Comment on Archive.today CAPTCHA page executes DDoS; Wikipedia considers banning site
Strawberry@sh.itjust.works 1 day ago
I think the future of wikipedia looks a bit bleak if they drop archive.today now. They need a decent archiver to function. Internet archive is good but its a single group hosted in the US, plus any site with a paywall isn’t surviving on the internet archive very well.
They’ve needed good alternative for awhile and the need is just growing. I wish public libraries could fill the gap but its probably not realistic. We’ve had legal deposit requirements for non-print media in various jurisdictions for awhile but i’m doubtful how effective it is, nor is it convenient to access or use for wikipedia.

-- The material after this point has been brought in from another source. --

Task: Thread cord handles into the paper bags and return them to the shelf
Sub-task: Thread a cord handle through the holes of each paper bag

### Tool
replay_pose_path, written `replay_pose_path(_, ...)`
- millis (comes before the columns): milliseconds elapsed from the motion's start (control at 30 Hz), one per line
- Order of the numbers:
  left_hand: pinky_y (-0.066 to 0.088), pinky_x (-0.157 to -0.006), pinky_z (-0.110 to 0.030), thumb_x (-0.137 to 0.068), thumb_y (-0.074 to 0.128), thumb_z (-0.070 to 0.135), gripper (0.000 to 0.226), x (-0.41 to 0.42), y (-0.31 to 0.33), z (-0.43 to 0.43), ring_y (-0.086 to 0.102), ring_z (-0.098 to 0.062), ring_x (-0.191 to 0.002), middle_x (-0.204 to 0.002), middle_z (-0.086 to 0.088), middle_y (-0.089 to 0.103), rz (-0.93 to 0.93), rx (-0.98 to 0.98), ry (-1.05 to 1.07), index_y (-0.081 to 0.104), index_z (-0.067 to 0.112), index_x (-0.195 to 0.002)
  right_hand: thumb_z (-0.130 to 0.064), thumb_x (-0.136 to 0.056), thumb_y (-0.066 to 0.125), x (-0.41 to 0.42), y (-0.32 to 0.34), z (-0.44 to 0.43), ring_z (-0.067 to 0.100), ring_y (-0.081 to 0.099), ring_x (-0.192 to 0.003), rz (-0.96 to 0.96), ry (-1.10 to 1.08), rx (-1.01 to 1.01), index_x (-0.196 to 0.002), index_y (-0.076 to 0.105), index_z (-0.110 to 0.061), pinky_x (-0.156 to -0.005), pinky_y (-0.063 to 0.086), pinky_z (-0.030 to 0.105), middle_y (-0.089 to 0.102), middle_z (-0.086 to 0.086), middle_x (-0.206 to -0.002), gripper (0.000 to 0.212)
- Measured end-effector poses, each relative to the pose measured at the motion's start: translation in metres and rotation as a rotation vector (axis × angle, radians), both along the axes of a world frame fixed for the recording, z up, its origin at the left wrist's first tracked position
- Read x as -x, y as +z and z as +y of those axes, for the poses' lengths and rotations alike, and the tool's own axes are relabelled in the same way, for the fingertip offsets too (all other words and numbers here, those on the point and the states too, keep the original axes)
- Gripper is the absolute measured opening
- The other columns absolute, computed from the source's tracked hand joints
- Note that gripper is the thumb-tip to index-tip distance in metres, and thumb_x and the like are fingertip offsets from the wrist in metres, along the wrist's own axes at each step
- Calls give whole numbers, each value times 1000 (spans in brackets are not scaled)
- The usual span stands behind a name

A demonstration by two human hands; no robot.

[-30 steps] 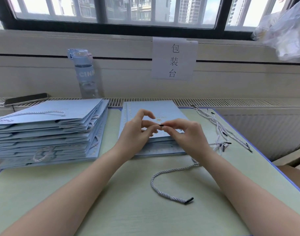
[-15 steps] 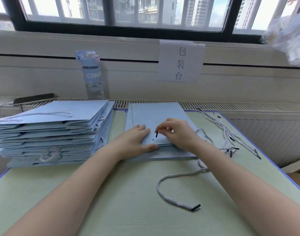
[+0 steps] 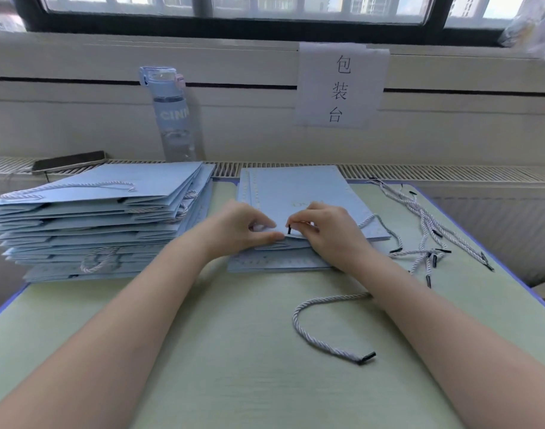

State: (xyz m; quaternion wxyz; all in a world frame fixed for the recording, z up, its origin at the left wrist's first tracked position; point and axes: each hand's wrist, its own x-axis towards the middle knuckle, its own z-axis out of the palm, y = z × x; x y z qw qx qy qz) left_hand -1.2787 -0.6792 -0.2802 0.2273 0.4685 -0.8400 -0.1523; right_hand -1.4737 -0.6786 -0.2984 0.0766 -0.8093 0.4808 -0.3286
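Left of the fingers (image 3: 302, 218) a tall stack (image 3: 94, 218) of bags walls that side. Right of them, loose cords (image 3: 426, 239) litter the table (image 3: 203, 351). Nearer than the fingers lies open tabletop, crossed by one cord (image 3: 320, 331). A bottle (image 3: 172, 119) stands well behind.

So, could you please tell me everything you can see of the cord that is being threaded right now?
The cord is a white twisted rope with stiff black tips. The right hand pinches one tip upright at the near edge of the top bag, whose edge the left hand grips. The rest comes out from under the right forearm, curves slack across the green table and ends in a free tip lying flat.
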Motion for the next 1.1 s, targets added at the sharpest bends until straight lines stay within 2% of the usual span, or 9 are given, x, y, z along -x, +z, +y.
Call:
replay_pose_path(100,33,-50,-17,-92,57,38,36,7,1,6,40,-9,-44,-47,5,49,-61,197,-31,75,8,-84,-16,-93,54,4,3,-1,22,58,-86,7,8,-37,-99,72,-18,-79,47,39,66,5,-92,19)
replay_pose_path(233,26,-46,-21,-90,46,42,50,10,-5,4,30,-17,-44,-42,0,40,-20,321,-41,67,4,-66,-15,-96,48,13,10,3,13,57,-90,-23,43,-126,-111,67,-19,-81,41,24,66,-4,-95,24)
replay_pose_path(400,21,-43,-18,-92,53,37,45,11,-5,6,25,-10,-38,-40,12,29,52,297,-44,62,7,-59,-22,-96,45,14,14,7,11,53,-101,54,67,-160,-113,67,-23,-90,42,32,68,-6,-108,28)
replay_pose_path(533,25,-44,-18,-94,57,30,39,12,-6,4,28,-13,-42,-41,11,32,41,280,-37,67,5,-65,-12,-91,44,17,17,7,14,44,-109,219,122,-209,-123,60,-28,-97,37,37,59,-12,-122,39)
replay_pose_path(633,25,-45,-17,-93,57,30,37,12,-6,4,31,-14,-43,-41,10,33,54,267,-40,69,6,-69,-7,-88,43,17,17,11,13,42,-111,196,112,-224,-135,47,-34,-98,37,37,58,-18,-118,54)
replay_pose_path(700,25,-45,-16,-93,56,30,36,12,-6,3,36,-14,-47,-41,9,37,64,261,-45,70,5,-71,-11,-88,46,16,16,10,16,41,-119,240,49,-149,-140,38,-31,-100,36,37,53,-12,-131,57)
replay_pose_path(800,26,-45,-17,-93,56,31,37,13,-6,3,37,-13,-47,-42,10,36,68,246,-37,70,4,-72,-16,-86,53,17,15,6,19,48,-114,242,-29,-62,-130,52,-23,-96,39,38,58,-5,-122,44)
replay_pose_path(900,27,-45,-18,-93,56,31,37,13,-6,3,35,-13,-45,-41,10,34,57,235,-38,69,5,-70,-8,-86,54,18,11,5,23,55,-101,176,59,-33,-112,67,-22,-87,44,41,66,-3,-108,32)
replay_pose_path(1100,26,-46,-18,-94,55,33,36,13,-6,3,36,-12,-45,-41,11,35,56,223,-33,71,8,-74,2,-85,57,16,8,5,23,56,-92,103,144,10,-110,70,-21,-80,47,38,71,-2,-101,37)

onehundredsixtynine@sh.itjust.works 1 day ago
To be fair Wayback Machine is not the only option, there are at least 3 other Internet archival services:
Unfortunately their scrapers are nearly not as developed as Wayback Machine’s and archive.today’s are (Ghostarchive and Megalodon can’t bypass Anubis/Cloudflare check, for example). Ghostarchive is neat when it works because of very high-fidelity captures (even more high-fidelity than archive.today captures are). Unfortunately only something like ~75% of everything I’ve ever archived there works. Oh, and it can also archive short (<10 min) YouTube videos with low/average bitrate.

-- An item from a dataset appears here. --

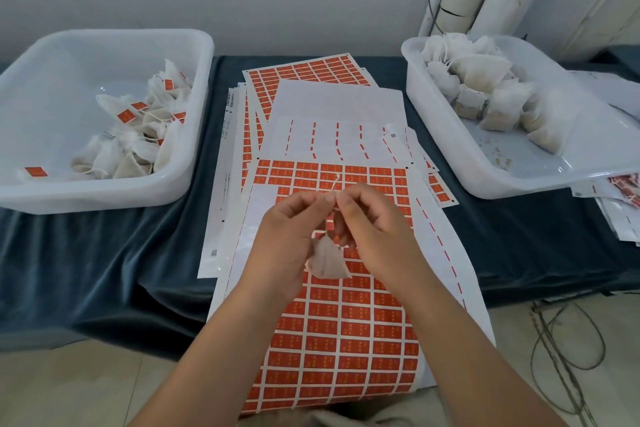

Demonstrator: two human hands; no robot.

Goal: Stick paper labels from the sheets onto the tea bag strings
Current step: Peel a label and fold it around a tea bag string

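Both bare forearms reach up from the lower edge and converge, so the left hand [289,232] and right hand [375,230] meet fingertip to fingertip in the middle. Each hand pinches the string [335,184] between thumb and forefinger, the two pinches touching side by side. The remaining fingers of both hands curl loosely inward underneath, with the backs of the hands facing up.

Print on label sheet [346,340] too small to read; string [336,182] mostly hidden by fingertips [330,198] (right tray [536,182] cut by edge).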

Megalodon is pretty much useless for Wikipedia because it doesn’t work with, like, 1/2 of all online news websites.
I haven’t archived anything on Etched yet, but their premise of “archiving a web page forever on bitcoin” doesn’t seem attractive so I probably won’t use it.

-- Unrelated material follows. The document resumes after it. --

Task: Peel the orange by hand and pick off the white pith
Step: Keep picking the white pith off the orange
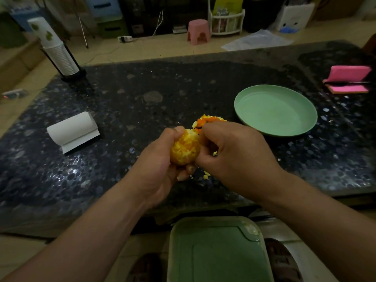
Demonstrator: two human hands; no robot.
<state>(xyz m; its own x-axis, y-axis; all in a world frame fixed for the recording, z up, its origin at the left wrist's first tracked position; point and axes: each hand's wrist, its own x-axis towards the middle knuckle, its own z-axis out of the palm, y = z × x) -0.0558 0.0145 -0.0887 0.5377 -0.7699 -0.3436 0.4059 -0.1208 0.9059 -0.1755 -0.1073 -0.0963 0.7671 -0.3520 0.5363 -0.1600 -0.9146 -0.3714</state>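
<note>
Green plate (252, 94), speckled dark countertop (142, 94)

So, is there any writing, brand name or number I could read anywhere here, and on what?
No text can be read in this view.
Paper cups: green leaf prints only, no words.
Yellow-green bag: print too blurred to read.
White box: blue marks, too blurred to read.

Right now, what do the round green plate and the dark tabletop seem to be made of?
The green plate looks like matte plastic, perhaps a fibre blend: even pale colour, soft dull sheen, no glassy glare. The tabletop looks like polished stone or a stone imitation: dark, pale pebble-like flecks, glossy reflections.
</note>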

Strawberry@sh.itjust.works 1 day ago
Very True, I have had some good use out of ghostarchive. When it works. There’s also self-hosted options like archivebox. And Several paid solutions like perma.cc. Kiwix/Zim too although that’s focused on wiki’s themselves & offline storage/access so not as useful for sources. But yes I’ve found none get consistantly good archives as much as archive.org or archive.today.
I have not heard of etched, but I do tend to avoid a lot of the crypto stuff.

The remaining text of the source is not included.